Work instruction:
Extract each line of the data and write it out again exactly.

Raw data:

══════════

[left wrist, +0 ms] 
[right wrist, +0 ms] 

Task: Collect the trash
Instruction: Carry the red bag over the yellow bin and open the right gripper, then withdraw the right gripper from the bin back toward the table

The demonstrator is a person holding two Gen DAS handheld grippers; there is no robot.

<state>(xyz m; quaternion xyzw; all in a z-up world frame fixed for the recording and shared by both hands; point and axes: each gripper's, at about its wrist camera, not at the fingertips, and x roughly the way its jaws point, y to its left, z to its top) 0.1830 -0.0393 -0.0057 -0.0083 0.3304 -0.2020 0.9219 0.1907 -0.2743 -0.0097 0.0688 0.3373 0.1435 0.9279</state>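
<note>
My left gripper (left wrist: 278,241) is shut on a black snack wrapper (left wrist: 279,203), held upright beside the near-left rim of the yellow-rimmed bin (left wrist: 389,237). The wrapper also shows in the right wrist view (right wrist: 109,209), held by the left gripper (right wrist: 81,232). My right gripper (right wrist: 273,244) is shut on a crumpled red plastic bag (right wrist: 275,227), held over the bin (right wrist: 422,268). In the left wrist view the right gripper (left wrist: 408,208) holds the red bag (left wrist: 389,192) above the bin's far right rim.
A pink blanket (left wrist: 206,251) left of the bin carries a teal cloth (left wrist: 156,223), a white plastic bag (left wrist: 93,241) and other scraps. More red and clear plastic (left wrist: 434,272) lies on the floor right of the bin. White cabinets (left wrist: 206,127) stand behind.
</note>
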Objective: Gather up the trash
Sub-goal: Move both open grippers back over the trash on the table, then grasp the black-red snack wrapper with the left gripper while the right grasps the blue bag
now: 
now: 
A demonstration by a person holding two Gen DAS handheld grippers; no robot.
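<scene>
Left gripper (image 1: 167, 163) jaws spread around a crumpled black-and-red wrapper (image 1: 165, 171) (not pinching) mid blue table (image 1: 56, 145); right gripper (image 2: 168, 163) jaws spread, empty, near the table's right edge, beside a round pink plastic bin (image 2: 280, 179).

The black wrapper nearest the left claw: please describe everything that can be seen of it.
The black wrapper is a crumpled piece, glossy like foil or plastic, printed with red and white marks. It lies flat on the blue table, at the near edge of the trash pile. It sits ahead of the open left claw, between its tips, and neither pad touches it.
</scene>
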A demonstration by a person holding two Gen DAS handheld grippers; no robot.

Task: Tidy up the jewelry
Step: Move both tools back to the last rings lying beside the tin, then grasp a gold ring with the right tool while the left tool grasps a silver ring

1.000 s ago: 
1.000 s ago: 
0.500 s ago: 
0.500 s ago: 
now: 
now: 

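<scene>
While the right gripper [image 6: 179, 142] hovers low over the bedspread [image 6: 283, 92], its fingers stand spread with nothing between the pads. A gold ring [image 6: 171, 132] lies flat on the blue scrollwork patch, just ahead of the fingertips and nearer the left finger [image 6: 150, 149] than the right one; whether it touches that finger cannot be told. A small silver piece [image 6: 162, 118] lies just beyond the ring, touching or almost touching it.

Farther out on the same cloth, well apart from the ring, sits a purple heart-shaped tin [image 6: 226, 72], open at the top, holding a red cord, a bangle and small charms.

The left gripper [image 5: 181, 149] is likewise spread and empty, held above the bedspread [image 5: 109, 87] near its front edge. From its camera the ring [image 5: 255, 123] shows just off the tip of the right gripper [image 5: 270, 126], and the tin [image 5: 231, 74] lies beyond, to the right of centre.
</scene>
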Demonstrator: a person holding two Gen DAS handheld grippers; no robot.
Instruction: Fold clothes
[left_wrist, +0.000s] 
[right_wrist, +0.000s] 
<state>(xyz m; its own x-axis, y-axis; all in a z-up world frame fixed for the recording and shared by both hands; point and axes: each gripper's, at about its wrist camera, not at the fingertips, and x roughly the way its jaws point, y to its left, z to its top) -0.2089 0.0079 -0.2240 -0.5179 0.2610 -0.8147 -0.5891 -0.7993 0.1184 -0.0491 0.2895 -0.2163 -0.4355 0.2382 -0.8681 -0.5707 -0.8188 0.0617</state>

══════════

Exercise result:
[left wrist, +0 ms] 
[right wrist, +0 ms] 

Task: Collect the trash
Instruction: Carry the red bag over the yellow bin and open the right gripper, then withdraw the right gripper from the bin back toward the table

The demonstrator is a person holding two Gen DAS handheld grippers; there is no robot.

<state>(xyz m; quaternion xyzw; all in a z-up world frame fixed for the recording and shared by both hands; point and axes: each gripper's, at about its wrist camera, not at the fingertips, and x roughly the way its jaws point, y to its left, z to its top) 0.1830 -0.0393 -0.0057 -0.0083 0.3304 -0.2020 0.9219 0.1907 -0.2743 -0.0097 0.0688 0.3373 0.1435 0.9279</state>
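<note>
My left gripper (left wrist: 278,241) is shut on a black snack wrapper (left wrist: 279,203), held upright beside the near-left rim of the yellow-rimmed bin (left wrist: 389,237). The wrapper also shows in the right wrist view (right wrist: 109,209), held by the left gripper (right wrist: 81,232). My right gripper (right wrist: 273,244) is shut on a crumpled red plastic bag (right wrist: 275,227), held over the bin (right wrist: 422,268). In the left wrist view the right gripper (left wrist: 408,208) holds the red bag (left wrist: 389,192) above the bin's far right rim.
A pink blanket (left wrist: 206,251) left of the bin carries a teal cloth (left wrist: 156,223), a white plastic bag (left wrist: 93,241) and other scraps. More red and clear plastic (left wrist: 434,272) lies on the floor right of the bin. White cabinets (left wrist: 206,127) stand behind.
</note>
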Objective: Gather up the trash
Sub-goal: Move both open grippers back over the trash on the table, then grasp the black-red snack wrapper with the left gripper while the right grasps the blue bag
now: 
now: 
A demonstration by a person holding two Gen DAS handheld grippers; no robot.
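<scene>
Left gripper (image 1: 167, 163) jaws spread around a crumpled black-and-red wrapper (image 1: 165, 171) (not pinching) mid blue table (image 1: 56, 145); right gripper (image 2: 168, 163) jaws spread, empty, near the table's right edge, beside a round pink plastic bin (image 2: 280, 179).

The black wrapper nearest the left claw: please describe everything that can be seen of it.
The black wrapper is a crumpled piece, glossy like foil or plastic, printed with red and white marks. It lies flat on the blue table, at the near edge of the trash pile. It sits ahead of the open left claw, between its tips, and neither pad touches it.
</scene>
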A demonstration by a person holding two Gen DAS handheld grippers; no robot.

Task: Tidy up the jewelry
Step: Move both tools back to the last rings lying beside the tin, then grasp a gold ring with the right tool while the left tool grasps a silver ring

1.000 s ago: 
1.000 s ago: 
0.500 s ago: 
0.500 s ago: 
now: 
now: 

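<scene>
While the right gripper [image 6: 179, 142] hovers low over the bedspread [image 6: 283, 92], its fingers stand spread with nothing between the pads. A gold ring [image 6: 171, 132] lies flat on the blue scrollwork patch, just ahead of the fingertips and nearer the left finger [image 6: 150, 149] than the right one; whether it touches that finger cannot be told. A small silver piece [image 6: 162, 118] lies just beyond the ring, touching or almost touching it.

Farther out on the same cloth, well apart from the ring, sits a purple heart-shaped tin [image 6: 226, 72], open at the top, holding a red cord, a bangle and small charms.

The left gripper [image 5: 181, 149] is likewise spread and empty, held above the bedspread [image 5: 109, 87] near its front edge. From its camera the ring [image 5: 255, 123] shows just off the tip of the right gripper [image 5: 270, 126], and the tin [image 5: 231, 74] lies beyond, to the right of centre.
</scene>
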Demonstrator: a person holding two Gen DAS handheld grippers; no robot.
Instruction: Fold clothes
[left_wrist, +0.000s] 
[right_wrist, +0.000s] 
<state>(xyz m; its own x-axis, y-axis; all in a z-up world frame fixed for the recording and shared by both hands; point and axes: each gripper's, at about its wrist camera, not at the fingertips, and x roughly the way its jaws point, y to its left, z to its top) -0.2089 0.0079 -0.2240 -0.5179 0.2610 -0.8147 -0.5891 -0.7993 0.1184 -0.0491 0.2895 -0.2163 -0.4355 0.2382 -0.8681 -0.5707 -0.8188 0.0617</state>

There is nothing more to the output.